Plant richness and reproductive capacity
To quantify plant richness, we identified every plant species along the 100-m x 10-m belt transect each trip. To quantify changes in plant condition over time, we estimated fruiting activity each trip for all plants along the 100-m belt transect using a scoring system. An index of reproductive output for each plant species per plot was recorded at each transect. All plant species that were fruiting or seeding were scored on a rank scale for the presence of fruits/seeds, from 0 (fruit/seed absent) to 5 (fruit/seed profuse, all individuals seeding). Each plant species received a relative abundance score (1–5, where 1 is very low abundance/a few individuals present and 5 is relatively high abundance).
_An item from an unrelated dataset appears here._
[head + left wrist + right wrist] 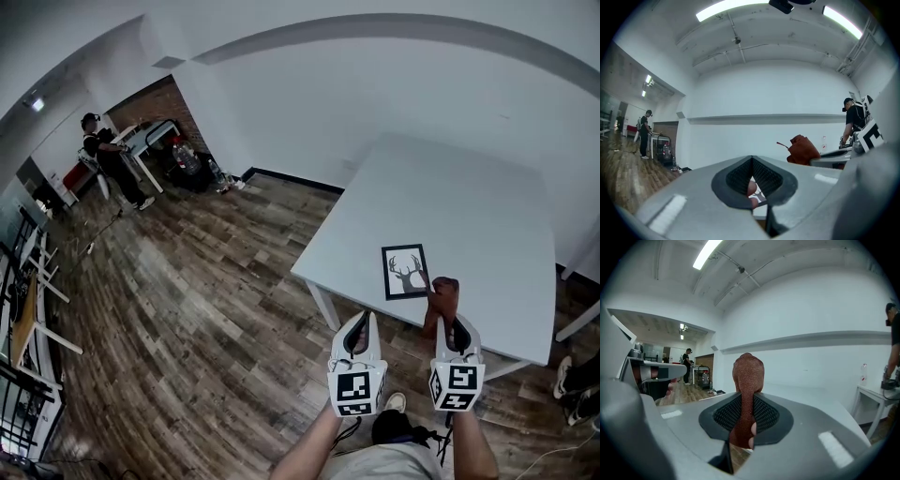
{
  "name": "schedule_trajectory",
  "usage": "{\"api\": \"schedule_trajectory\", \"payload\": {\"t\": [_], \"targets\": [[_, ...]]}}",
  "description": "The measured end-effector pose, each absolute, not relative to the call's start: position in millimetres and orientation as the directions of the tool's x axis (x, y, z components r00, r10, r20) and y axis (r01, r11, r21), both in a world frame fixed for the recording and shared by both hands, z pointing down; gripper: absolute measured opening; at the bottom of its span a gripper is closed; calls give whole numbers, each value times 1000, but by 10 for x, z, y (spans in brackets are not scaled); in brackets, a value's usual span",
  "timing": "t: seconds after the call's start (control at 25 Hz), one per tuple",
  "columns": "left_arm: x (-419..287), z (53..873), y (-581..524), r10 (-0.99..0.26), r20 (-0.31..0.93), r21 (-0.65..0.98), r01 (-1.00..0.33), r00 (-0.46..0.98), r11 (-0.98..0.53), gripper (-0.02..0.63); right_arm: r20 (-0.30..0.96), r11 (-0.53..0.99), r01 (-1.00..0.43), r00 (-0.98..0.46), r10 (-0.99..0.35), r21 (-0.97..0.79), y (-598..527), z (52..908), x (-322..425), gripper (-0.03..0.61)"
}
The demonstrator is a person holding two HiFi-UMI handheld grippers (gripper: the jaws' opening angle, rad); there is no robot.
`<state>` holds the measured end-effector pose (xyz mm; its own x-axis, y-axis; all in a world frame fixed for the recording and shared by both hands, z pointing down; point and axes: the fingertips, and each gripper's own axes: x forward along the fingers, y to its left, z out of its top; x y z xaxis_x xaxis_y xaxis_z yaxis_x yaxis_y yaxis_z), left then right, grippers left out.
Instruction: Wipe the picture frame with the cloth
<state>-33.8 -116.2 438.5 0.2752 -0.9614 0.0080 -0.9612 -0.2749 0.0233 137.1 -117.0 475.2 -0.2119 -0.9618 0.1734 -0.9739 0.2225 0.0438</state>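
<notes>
A black picture frame (405,272) with a deer silhouette lies flat near the front edge of the white table (469,187). My right gripper (448,321) is shut on a reddish-brown cloth (443,292), which sticks up from its jaws just right of the frame's lower corner. In the right gripper view the cloth (747,373) stands upright between the pads. My left gripper (367,317) hovers off the table's front edge, left of the right one, shut on nothing. From the left gripper view (752,160) the cloth (803,149) shows to the right.
Wood floor (187,309) lies left of and in front of the table. A person (111,159) stands far off at the back left by another table with clutter. Another person (855,117) stands to the right. A shoe (565,375) and a white table leg (579,322) are at the right edge.
</notes>
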Motion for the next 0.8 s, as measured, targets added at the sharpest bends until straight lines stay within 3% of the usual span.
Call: {"api": "schedule_trajectory", "payload": {"t": [0.44,0.8], "targets": [[148,4308,-2338,-966,10,5,-966,258,-258,0,183,250,-968,-244,-952,8,-2391,4771,1801,89],[84,4379,-2822,-965,16,-13,-965,263,-263,0,254,263,-965,-256,-933,-5,-2861,5058,1629,89]]}}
Diaspores that would be dispersed were recorded as ‘seeds’ and included fruits (e.g. pods on peas rather than the seeds within each fruit) and single seeds. We calculated a reproductive capacity score for each species by multiplying its fruiting or seeding score by its relative abundance score and summed individual species scores to derive a single fruiting score per transect. For example, if on Transect A, species X was given a seeding index of 4 with a presence of 3, then its relative seeding activity would be 12. If on the same transect, two other species were recorded, Y and Z, with relative abundance scores of 10 and 8 respectively, then the seeding activity for transect A would be 30 (12+10+8). The cumulative summed seeding activity scores for each site per trip were then used in statistical analyses.
Rainfall and Productivity
Rainfall was the cumulative rainfall for the previous 12 months before the survey at the closest weather station (there are 12 weather stations across the three properties). Productivity was estimated using the mean greenness for the site over the previous 180 days, derived from the green fraction of a timeseries of single date fractional cover data (Joint Remote Sensing Research Program, 2021). We also calculated a long-term rainfall variable (average of the annual cumulative rainfall over the past 20 years).